**Problem details**
Your answer should hold the data exactly as given, minus any picture.

**Given information**
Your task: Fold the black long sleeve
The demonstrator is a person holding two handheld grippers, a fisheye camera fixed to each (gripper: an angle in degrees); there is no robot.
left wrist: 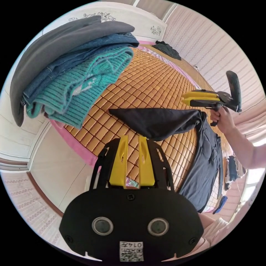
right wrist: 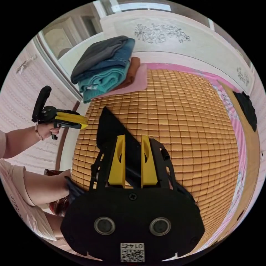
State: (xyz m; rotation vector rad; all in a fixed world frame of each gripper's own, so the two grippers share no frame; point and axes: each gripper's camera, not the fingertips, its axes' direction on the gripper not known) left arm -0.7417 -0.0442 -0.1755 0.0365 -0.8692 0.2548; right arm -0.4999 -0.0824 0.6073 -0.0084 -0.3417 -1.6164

**Exercise solution**
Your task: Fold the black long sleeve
The demonstrator is a person holding two handheld grippers, a fisheye camera fixed to each (gripper: an angle in degrees); there is no robot.
left wrist: 
right wrist: 
State: (xyz m; rotation vector rad; all in a fixed world frame of each gripper's own, so the two grippers share no frame; point and axes: each gripper's camera, not the fingertips, its axes' direction on the gripper not known) left arm -0.7417 -0.0442 -0.1755 0.0365 -0.8692 0.2548; right arm -0.4999 -0.0824 0.6073 -0.0084 -0.3417 -1.6164

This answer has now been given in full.